Below are the records; retype them exactly and omit each picture.

Stored items from a collection
===============
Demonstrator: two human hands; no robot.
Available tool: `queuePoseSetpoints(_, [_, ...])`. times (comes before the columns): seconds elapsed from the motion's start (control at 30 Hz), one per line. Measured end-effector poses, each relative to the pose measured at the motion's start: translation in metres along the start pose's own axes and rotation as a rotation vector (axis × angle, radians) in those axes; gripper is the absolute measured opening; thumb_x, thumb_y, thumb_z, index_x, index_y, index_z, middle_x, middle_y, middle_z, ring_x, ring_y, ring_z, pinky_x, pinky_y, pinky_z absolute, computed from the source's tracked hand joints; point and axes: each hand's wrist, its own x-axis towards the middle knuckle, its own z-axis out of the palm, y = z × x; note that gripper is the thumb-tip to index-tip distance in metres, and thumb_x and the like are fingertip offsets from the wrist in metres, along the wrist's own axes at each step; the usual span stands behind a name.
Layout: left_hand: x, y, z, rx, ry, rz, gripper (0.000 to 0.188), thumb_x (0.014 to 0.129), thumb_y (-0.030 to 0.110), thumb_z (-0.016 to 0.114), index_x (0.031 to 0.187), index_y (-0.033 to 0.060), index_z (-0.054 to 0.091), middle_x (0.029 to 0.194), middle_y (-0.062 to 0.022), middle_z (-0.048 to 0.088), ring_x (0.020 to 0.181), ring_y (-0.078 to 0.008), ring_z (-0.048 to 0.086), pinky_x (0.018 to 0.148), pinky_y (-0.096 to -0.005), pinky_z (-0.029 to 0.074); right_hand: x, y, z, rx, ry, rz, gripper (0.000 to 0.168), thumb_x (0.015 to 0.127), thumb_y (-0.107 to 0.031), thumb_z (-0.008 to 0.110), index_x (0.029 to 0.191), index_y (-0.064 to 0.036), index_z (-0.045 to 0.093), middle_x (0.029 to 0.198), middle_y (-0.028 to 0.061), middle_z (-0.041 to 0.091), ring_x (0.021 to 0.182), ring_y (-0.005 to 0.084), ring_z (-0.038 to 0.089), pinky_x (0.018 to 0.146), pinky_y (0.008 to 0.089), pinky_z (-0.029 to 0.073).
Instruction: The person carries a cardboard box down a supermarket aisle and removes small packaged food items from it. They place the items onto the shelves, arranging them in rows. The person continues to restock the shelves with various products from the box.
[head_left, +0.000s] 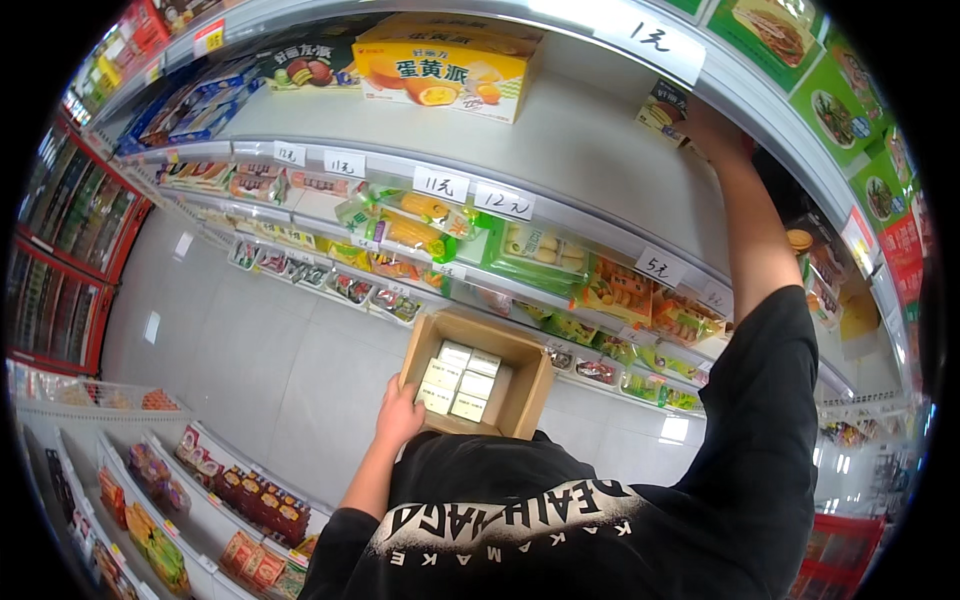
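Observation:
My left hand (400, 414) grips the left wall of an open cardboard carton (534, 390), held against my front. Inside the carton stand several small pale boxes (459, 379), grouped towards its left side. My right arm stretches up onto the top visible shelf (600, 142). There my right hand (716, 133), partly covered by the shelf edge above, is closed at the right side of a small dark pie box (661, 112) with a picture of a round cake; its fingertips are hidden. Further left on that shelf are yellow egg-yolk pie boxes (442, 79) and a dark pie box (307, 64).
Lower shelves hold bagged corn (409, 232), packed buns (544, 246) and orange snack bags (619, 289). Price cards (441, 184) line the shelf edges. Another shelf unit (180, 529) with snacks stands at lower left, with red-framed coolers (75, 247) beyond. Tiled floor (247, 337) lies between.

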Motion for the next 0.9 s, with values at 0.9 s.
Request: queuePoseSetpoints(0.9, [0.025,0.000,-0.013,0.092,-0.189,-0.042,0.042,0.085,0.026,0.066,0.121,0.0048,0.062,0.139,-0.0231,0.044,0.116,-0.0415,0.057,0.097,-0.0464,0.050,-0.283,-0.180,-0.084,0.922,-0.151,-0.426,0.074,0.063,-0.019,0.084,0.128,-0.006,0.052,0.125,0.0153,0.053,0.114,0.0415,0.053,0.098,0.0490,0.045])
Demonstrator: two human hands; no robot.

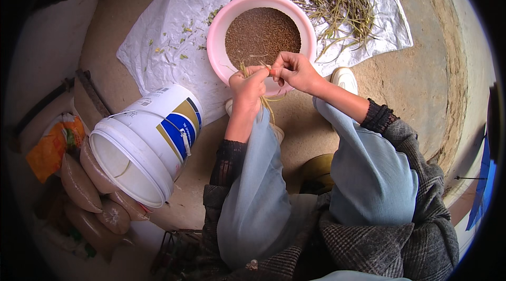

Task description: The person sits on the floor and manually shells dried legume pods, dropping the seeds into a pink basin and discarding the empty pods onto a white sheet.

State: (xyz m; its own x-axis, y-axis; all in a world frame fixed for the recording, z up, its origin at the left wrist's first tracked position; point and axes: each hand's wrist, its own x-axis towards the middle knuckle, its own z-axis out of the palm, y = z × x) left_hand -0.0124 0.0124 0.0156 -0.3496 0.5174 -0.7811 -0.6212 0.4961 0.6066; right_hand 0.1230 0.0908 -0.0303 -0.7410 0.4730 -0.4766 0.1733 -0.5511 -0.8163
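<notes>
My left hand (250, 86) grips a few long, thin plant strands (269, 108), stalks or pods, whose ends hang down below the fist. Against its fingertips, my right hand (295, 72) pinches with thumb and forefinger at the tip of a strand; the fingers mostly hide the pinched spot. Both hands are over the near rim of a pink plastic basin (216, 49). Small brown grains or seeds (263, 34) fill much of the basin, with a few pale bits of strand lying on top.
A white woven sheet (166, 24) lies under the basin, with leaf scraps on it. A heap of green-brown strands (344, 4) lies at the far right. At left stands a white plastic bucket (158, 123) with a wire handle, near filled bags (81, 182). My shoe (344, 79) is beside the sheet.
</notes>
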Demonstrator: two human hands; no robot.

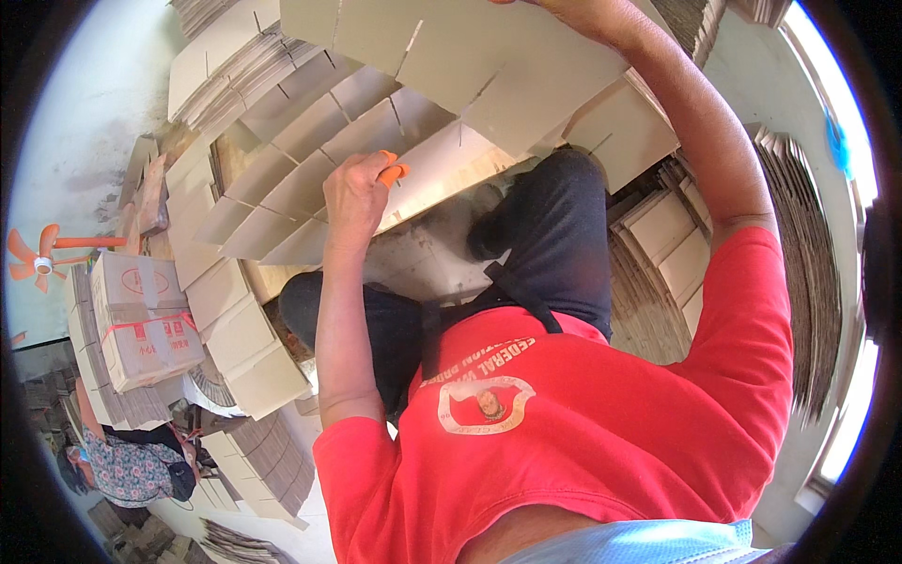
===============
## Written solution
Demonstrator: two human hands; no robot.
Available tool: `queuePoseSetpoints(_, [_, ...])`. times (comes before the columns): seconds elapsed from the motion's start (control at 30 Hz), one per line. Measured end-effector poses, each relative to the pose measured at the motion's start: translation in metres along the start pose's own axes and rotation as a rotation vector (axis × angle, radians) in those axes; gripper is the absolute measured opening; thumb_x, thumb_y, thumb_z, index_x, index_y, index_z, middle_x, middle_y, middle_z, ring_x, ring_y, ring_z, pinky_x, pinky_y, pinky_z absolute, computed from the source's tracked hand joints; point and axes: each hand's wrist, its own x-axis towards the middle knuckle, its own z-axis out of the palm, y = z × x; note that gripper is the thumb-tip to index-tip distance in metres, and thumb_x and the like are fingertip offsets from the wrist in metres, along the wrist's own axes at each step; the usual span stands behind a name.
Layout: left_hand: x, y, z, rx, ry, rz, gripper (0.000 to 0.188), thumb_x (0.014 to 0.129), thumb_y (-0.030 to 0.110), thumb_z (-0.016 to 0.114), index_x (0.031 to 0.187), index_y (-0.033 to 0.060), index_z (-0.054 to 0.091), middle_x (0.029 to 0.194), middle_y (-0.062 to 0.022), middle_z (-0.048 to 0.088), ring_x (0.020 to 0.181), ring_y (-0.078 to 0.008), ring_z (-0.048 to 0.086), pinky_x (0.018 to 0.148), pinky_y (-0.096 to -0.005), pinky_z (-0.029 to 0.074); right_hand: x, y, z, rx, ry, rz, gripper (0.000 to 0.168), thumb_x (0.015 to 0.127), thumb_y (-0.107 to 0.031), thumb_z (-0.008 to 0.110), index_x (0.029 to 0.191), index_y (-0.064 to 0.036), index_z (-0.045 to 0.093), middle_x (0.029 to 0.198), middle_y (-0.028 to 0.061), middle_z (-0.041 to 0.091), ring_x (0.021 to 0.182), ring_y (-0.005 to 0.084), ring_z (-0.038 to 0.089), pinky_x (0.018 to 0.146), pinky_y (0.008 to 0.089), pinky_z (-0.029 to 0.073).
Instruction: The person carries a cardboard box down a supermarket aisle and removes small packaged food items from it. They place the items onto the shelves, arranging them in rows. The person continues to restock the shelves with various products from the box.
[head_left, +0.000s] 
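Observation:
My left hand (400, 414) grips the left wall of an open cardboard carton (534, 390), held against my front. Inside the carton stand several small pale boxes (459, 379), grouped towards its left side. My right arm stretches up onto the top visible shelf (600, 142). There my right hand (716, 133), partly covered by the shelf edge above, is closed at the right side of a small dark pie box (661, 112) with a picture of a round cake; its fingertips are hidden. Further left on that shelf are yellow egg-yolk pie boxes (442, 79) and a dark pie box (307, 64).
Lower shelves hold bagged corn (409, 232), packed buns (544, 246) and orange snack bags (619, 289). Price cards (441, 184) line the shelf edges. Another shelf unit (180, 529) with snacks stands at lower left, with red-framed coolers (75, 247) beyond. Tiled floor (247, 337) lies between.
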
Motion for the next 0.9 s, with values at 0.9 s.
Request: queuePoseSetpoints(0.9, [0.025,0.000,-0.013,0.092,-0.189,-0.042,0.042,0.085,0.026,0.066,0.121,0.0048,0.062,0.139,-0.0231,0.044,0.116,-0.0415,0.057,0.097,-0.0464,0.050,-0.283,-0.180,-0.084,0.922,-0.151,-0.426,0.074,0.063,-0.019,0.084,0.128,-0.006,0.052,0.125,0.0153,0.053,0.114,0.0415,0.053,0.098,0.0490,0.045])
Demonstrator: two human hands; no robot.


Task description: The person sits on the floor and manually shells dried legume pods, dropping the seeds into a pink basin and discarding the empty pods onto a white sheet.

State: (xyz m; its own x-axis, y-axis; all in a world frame fixed for the recording, z up, its origin at the left wrist's first tracked position; point and axes: each hand's wrist, its own x-axis towards the middle knuckle, its own z-axis out of the palm, y = z × x) left_hand -0.0124 0.0124 0.0156 -0.3496 0.5174 -0.7811 -0.6212 0.4961 0.6066; right_hand 0.1230 0.0908 -0.0303 -0.7410 0.4730 -0.4766 0.1733 -0.5511 -0.8163
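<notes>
My left hand (250, 86) grips a few long, thin plant strands (269, 108), stalks or pods, whose ends hang down below the fist. Against its fingertips, my right hand (295, 72) pinches with thumb and forefinger at the tip of a strand; the fingers mostly hide the pinched spot. Both hands are over the near rim of a pink plastic basin (216, 49). Small brown grains or seeds (263, 34) fill much of the basin, with a few pale bits of strand lying on top.
A white woven sheet (166, 24) lies under the basin, with leaf scraps on it. A heap of green-brown strands (344, 4) lies at the far right. At left stands a white plastic bucket (158, 123) with a wire handle, near filled bags (81, 182). My shoe (344, 79) is beside the sheet.
</notes>
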Demonstrator: two human hands; no robot.

Output is complete for this exercise.